Wall Street Journal: U.S. Navy Plans to Extend Its Reach in the Arctic

Region is taking on expanded strategic importance, as climate change opens up navigable sea lanes

The U.S. Navy and Marine Corps are deepening their commitments to Arctic security and to operations in Alaska, top Pentagon officials told Congress on Wednesday.

Navy Secretary Richard Spencer said the service would undertake extensive Arctic operations this summer and fall, while the Marine Corps commandant said that Marines are committed to training in Alaska to an extent not seen in decades.

The actions are part of a broader U.S. commitment to step up its presence in a region taking on expanded strategic importance, as climate change opens up navigable sea lanes.

Mr. Spencer said he would like to send Navy vessels through the Northwest Passage, a northern sea route that skirts the U.S. coast and winds through waters in and around the Canadian coast. The route reaches a low-ice point in the early fall and becomes more navigable.

“You will begin to see us with regular operations in the Arctic,” Mr. Spencer told a Senate committee.

Earlier this year, Mr. Spencer announced plans to conduct freedom of navigation operations, or FONOPs, in the Arctic. Mr. Spencer also previously announced a renewed presence of Navy forces in once-shuttered bases in the Aleutian Islands.

“If the possibility exists to go all the way around the Northwest Passage, I’d actually give that a shot. It’s freedom of navigation,” he told reporters after the hearing Wednesday. “If we can do it, we’ll do it.”
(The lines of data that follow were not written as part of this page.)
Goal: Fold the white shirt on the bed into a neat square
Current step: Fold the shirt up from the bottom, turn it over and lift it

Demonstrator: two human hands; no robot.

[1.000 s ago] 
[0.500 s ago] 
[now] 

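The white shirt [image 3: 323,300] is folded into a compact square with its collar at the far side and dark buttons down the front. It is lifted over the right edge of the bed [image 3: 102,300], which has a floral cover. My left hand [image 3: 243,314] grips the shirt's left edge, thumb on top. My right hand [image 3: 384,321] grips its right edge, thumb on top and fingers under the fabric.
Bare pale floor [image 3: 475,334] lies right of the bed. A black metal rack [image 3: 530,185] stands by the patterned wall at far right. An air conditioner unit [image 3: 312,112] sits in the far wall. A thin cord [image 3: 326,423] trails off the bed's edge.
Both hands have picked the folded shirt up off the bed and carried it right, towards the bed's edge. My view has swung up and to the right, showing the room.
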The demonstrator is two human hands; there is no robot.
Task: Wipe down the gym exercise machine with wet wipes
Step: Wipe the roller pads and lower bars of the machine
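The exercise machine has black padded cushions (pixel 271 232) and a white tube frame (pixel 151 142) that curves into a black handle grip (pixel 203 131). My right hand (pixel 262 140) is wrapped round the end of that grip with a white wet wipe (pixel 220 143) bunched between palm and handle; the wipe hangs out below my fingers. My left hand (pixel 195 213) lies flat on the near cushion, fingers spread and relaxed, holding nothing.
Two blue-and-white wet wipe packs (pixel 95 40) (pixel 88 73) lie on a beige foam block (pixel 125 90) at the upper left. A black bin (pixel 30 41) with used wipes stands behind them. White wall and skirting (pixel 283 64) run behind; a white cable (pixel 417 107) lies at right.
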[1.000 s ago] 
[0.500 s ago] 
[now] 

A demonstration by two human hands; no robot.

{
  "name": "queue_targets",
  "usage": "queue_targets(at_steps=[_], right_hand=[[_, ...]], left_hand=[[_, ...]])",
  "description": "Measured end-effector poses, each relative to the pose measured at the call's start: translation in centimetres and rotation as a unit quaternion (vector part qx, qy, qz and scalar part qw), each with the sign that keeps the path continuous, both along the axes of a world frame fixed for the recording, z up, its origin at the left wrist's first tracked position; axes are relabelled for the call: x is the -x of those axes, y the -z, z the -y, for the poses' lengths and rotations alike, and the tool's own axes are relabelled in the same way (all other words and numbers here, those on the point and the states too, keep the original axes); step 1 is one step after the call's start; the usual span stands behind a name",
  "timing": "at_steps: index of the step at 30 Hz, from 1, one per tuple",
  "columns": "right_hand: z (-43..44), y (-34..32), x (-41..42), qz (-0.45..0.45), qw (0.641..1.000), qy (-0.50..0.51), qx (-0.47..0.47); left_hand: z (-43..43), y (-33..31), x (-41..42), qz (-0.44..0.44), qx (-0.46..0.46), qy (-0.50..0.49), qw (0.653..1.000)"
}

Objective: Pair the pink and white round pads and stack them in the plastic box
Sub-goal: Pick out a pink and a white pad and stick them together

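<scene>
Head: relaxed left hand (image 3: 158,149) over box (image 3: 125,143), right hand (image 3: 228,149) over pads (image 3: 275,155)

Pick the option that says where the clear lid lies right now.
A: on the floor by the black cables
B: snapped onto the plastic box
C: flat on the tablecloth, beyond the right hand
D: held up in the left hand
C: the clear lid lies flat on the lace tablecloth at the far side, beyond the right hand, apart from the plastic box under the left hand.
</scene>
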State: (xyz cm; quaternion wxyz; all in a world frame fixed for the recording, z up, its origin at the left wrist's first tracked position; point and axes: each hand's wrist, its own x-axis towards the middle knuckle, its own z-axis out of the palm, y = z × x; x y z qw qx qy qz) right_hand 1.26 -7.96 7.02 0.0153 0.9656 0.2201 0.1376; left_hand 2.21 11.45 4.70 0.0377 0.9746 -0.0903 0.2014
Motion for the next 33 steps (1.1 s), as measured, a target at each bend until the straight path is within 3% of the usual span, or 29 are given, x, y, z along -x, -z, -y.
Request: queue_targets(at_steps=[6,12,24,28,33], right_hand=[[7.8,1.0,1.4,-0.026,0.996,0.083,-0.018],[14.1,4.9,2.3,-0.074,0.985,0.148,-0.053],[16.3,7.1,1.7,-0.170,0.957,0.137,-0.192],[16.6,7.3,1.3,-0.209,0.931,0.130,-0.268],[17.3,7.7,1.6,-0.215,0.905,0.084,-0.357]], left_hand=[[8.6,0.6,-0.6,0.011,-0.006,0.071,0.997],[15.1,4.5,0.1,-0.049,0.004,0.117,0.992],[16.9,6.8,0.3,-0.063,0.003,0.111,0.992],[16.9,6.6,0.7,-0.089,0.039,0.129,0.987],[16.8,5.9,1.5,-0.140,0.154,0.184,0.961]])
The U.S. and allied militaries often conduct freedom of navigation operations around the world. Such exercises assert the rights of ships from the U.S. and elsewhere to operate freely in waterways where territorial disputes have raised tensions and where a continual U.S. presence can discourage or counter excessive claims. Operations in the South China Sea have focused on Chinese maritime claims around islands and outposts across the region.
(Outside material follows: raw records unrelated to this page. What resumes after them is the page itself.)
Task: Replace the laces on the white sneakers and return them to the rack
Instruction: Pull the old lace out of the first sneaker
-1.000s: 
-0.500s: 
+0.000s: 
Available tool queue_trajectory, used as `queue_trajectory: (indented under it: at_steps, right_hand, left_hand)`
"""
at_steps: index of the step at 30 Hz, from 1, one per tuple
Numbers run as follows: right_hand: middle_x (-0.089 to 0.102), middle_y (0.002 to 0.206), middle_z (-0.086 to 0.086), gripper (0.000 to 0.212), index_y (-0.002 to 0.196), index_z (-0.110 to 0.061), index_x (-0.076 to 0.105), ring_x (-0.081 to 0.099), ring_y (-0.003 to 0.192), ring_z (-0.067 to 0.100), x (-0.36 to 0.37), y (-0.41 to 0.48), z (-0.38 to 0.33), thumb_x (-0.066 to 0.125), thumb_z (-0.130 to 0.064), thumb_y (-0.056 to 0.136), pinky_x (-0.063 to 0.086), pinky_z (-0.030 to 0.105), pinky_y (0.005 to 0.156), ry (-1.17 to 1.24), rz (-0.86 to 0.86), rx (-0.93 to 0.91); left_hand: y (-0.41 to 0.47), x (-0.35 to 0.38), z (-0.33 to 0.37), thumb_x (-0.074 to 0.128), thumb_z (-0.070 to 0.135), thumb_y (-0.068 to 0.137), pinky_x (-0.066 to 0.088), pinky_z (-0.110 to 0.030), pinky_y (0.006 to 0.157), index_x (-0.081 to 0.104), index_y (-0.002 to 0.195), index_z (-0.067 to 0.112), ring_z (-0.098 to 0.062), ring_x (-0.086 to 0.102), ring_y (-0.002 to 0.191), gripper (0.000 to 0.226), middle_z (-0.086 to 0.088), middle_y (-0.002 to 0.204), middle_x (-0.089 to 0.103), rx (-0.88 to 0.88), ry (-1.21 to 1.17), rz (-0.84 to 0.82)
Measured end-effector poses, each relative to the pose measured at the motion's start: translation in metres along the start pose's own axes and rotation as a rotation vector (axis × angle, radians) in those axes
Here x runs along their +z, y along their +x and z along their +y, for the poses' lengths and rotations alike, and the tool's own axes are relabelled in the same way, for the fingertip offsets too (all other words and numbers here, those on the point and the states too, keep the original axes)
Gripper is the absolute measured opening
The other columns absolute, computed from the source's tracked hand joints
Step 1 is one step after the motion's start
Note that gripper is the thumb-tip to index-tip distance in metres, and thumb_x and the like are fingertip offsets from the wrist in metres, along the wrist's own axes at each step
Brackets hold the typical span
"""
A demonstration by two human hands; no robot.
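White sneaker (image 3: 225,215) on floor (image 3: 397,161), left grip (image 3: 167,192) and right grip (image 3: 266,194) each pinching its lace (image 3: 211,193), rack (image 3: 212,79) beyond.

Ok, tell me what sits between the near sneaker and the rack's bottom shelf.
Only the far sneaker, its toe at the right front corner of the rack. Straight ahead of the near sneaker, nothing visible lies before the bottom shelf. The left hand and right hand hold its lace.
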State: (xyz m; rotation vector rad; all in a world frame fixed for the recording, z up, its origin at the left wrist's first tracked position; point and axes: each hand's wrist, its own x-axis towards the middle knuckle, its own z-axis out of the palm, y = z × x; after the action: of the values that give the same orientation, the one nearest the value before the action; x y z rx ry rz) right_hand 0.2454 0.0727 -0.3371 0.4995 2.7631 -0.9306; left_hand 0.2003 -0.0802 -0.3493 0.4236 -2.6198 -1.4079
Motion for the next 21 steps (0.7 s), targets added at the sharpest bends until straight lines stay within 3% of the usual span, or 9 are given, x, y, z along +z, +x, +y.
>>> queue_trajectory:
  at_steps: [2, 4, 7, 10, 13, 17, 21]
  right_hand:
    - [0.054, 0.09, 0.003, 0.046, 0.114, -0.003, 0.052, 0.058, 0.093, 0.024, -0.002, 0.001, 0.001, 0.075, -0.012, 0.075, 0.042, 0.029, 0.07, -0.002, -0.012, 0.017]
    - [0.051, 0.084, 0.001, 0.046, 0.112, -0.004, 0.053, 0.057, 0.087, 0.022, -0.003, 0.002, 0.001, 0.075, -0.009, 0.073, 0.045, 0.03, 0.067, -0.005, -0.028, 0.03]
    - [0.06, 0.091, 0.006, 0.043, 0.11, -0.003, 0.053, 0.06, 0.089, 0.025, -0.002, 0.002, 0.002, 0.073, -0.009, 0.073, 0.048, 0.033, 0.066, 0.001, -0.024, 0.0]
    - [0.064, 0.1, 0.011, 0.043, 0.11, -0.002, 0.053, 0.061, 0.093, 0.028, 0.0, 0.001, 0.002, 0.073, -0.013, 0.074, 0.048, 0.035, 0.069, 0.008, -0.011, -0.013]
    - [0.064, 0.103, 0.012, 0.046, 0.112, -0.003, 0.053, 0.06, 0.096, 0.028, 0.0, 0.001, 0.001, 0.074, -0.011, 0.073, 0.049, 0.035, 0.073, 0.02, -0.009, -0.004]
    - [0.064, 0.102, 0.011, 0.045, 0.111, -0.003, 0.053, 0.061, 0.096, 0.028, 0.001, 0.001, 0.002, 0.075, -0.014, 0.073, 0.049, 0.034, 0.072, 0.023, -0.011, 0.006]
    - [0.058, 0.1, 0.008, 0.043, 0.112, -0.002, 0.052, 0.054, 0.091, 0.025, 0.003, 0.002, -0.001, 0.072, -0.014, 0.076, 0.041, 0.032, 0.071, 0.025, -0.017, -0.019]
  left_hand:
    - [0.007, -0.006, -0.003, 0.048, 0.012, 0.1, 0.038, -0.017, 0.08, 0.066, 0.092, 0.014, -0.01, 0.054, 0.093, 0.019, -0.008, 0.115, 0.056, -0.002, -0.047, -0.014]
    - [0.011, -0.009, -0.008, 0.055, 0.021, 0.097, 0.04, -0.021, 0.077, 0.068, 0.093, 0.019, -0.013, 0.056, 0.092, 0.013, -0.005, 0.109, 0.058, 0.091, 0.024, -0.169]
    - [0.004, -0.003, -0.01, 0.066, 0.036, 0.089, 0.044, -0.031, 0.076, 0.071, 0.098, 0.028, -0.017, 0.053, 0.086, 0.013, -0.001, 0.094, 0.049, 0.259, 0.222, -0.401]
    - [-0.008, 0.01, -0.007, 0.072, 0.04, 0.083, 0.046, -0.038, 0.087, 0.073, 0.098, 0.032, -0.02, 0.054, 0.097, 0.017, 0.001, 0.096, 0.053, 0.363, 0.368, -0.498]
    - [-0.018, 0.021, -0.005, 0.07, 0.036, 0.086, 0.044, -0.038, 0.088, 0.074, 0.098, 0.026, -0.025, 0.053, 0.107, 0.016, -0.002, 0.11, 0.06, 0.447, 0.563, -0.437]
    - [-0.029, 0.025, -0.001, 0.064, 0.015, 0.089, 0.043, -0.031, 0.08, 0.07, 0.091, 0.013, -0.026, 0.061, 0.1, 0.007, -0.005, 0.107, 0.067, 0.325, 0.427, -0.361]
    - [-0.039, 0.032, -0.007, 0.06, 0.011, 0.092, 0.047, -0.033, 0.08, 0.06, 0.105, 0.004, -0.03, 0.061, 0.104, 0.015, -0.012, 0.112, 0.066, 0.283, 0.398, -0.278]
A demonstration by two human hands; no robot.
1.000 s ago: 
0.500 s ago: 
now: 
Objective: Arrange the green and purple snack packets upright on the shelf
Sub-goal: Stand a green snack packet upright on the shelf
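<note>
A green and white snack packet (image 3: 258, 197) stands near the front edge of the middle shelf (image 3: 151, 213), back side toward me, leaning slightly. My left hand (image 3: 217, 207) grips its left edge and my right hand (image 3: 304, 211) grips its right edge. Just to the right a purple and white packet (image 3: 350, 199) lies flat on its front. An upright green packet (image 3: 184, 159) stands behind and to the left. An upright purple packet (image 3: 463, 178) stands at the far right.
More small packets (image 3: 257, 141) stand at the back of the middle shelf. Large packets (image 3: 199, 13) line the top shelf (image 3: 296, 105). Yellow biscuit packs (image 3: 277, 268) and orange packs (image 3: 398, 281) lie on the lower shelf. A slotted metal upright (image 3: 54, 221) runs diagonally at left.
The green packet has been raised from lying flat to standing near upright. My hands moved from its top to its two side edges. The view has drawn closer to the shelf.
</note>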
“We’re going to have an exercise this summer in Adak,” Mr. Spencer said, referring to an Aleutian Island base. “We’re doing a sea-to-shore refueling exercise near the mainland. Alaska remains a tremendous asset.”

As the Arctic opens up to greater navigation, major powers are vying for supremacy over areas previously locked under ice.
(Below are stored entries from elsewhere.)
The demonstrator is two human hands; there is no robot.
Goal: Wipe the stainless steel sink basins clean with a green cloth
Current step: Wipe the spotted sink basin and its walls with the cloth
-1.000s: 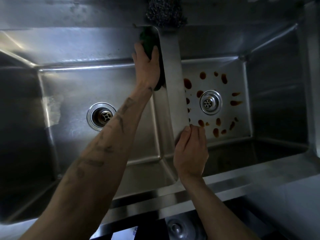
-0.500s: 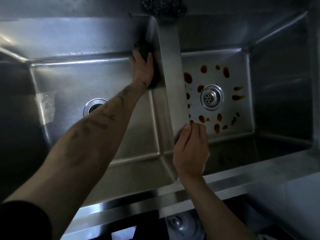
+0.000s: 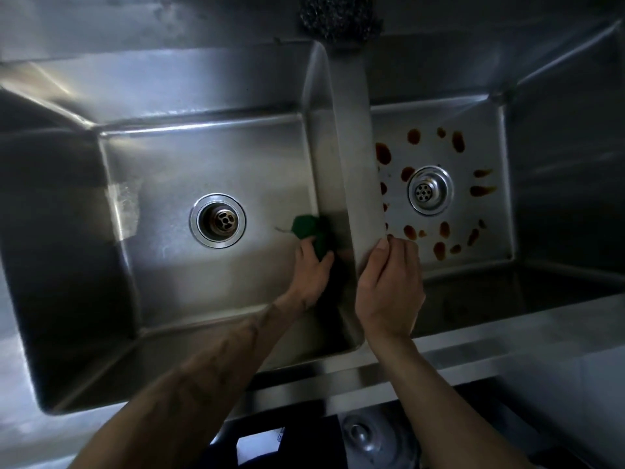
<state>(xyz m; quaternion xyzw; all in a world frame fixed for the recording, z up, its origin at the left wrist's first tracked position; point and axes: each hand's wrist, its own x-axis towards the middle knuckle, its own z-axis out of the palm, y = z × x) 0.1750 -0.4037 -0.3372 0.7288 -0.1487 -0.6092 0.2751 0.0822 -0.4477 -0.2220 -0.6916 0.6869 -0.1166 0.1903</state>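
Just left of the divider [image 3: 351, 147], the green cloth [image 3: 308, 230] was held in curled fingers of the left hand [image 3: 313, 274]; brown stains [image 3: 410, 232] lay right of it, nearer the right hand [image 3: 389, 286], fingers curled over its edge.

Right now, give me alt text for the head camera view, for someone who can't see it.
A person's left hand holds a green cloth against the right wall of the left sink basin, while the right hand holds the divider between basins. Reddish-brown stains ring the right basin's drain.
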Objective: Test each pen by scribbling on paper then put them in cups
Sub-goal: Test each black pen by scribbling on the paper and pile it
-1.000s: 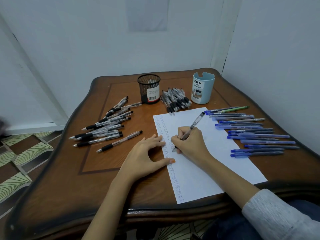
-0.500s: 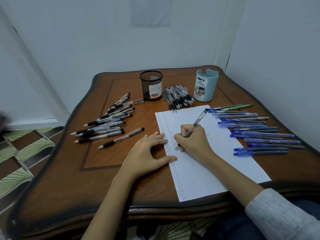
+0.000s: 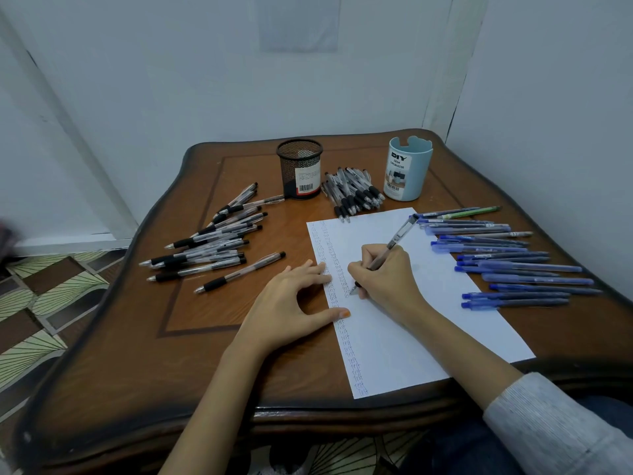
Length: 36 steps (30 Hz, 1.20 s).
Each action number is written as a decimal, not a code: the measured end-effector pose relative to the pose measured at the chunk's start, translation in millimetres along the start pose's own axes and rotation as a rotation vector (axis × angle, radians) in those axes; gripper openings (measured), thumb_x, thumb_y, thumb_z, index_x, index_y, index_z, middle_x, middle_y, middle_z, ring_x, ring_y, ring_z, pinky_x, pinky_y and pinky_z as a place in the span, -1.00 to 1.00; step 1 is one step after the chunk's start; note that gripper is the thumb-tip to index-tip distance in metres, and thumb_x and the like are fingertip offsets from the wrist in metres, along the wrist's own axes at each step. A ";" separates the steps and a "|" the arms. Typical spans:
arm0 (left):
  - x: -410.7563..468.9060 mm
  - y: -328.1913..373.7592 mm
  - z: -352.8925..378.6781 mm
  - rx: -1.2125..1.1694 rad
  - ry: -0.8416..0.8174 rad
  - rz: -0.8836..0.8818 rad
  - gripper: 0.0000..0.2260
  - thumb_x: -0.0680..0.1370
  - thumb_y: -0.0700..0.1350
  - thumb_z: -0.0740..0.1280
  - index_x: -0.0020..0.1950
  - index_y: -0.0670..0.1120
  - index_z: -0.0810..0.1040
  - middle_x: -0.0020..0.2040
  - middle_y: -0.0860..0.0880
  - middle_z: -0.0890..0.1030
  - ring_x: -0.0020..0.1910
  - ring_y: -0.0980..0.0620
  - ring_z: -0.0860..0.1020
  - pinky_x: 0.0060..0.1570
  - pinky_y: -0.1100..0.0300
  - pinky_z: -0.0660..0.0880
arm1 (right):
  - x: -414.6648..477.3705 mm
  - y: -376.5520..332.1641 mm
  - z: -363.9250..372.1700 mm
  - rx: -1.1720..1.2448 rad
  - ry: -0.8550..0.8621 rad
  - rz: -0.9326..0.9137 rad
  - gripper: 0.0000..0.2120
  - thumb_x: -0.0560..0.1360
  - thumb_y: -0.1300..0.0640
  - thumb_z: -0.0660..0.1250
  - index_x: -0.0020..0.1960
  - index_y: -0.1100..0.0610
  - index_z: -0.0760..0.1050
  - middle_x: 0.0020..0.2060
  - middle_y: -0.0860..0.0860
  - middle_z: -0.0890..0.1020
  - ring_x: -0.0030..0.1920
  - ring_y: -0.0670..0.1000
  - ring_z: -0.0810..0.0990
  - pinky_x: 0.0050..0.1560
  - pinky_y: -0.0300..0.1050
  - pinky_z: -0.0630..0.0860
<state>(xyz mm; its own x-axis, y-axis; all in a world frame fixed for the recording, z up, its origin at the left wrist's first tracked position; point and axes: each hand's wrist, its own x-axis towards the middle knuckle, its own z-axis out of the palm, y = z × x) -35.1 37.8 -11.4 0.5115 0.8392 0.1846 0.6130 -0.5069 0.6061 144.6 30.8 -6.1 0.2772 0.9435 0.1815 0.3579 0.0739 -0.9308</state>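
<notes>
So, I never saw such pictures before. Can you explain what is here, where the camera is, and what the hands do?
No machine here, only a person's two bare hands. The camera sits on the person's head and looks down at a wooden table. The right hand holds a pen, its tip on the paper. The left hand rests on the paper's left edge. Clear pens lie at the left and between the black cup and blue cup; blue pens lie at the right.
</notes>
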 end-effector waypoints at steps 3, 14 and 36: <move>0.1 0.7 -0.2 0.003 0.009 0.000 -0.40 0.35 0.27 0.43 0.34 0.07 0.50 0.42 0.16 0.38 0.44 0.26 0.22 0.44 0.23 0.03 | 0.3 0.7 0.7 -0.017 0.001 -0.013 -0.64 0.41 0.40 0.32 -0.45 0.19 0.26 -0.57 0.10 0.36 -0.62 -0.04 0.48 -0.54 -0.24 0.38; 0.7 0.1 -0.8 -0.002 -0.011 -0.012 -0.39 0.35 0.29 0.42 0.34 0.08 0.50 0.41 0.17 0.39 0.44 0.25 0.24 0.46 0.18 0.06 | 0.1 1.3 1.5 -0.023 0.006 0.005 -0.66 0.43 0.38 0.32 -0.42 0.19 0.26 -0.57 0.11 0.37 -0.62 -0.06 0.47 -0.54 -0.24 0.37; -0.2 1.8 -3.9 -0.100 0.012 -0.088 -0.72 0.62 -0.07 0.23 0.32 0.03 0.52 0.43 0.10 0.40 0.45 0.21 0.25 0.46 0.19 0.13 | 0.5 -7.7 -12.4 0.377 -0.137 0.200 -0.64 0.66 -0.04 0.03 0.07 0.10 0.55 -0.59 0.02 0.32 -0.59 -0.10 0.20 -0.56 -0.24 0.13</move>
<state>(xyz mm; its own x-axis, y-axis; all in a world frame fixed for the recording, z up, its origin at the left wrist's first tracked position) -36.4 37.5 -7.3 0.4510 0.8820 0.1365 0.5912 -0.4099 0.6946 153.0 26.7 5.0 0.1784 0.9834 -0.0337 -0.0474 -0.0256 -0.9985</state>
Fishing, oil exploration, research and even vacationing on cruise liners have gained new potential in a region that in many ways remains ungoverned. The U.S. now vies with Russia, Canada and other Arctic countries for influence. China has also declared itself a “near-Arctic power.”

“We’ve had more Marines in Alaska in the past three to four years than we’ve had in the distant past,” said Gen. Robert Neller, the Marine Corps commandant, who said Alaska presents extensive training opportunities. Gen. Neller has also pushed during his tenure to send Marines to Norway to learn from Norwegian forces how to operate in extreme cold-weather environments and remind Russian forces that Marines can operate in the Arctic.

The Navy isn’t the only U.S. force operating in the far north. It has no icebreakers and no ice-hardened ships in its inventory. The U.S. Coast Guard, which also operates in the far north, has struggled for years to get funding for a new fleet of icebreakers to replace its tiny and aging fleet. The Defense Department recently announced a contract to build a new, heavy icebreaker and the likelihood is that more will follow, part of a goal to have six icebreakers on the seas.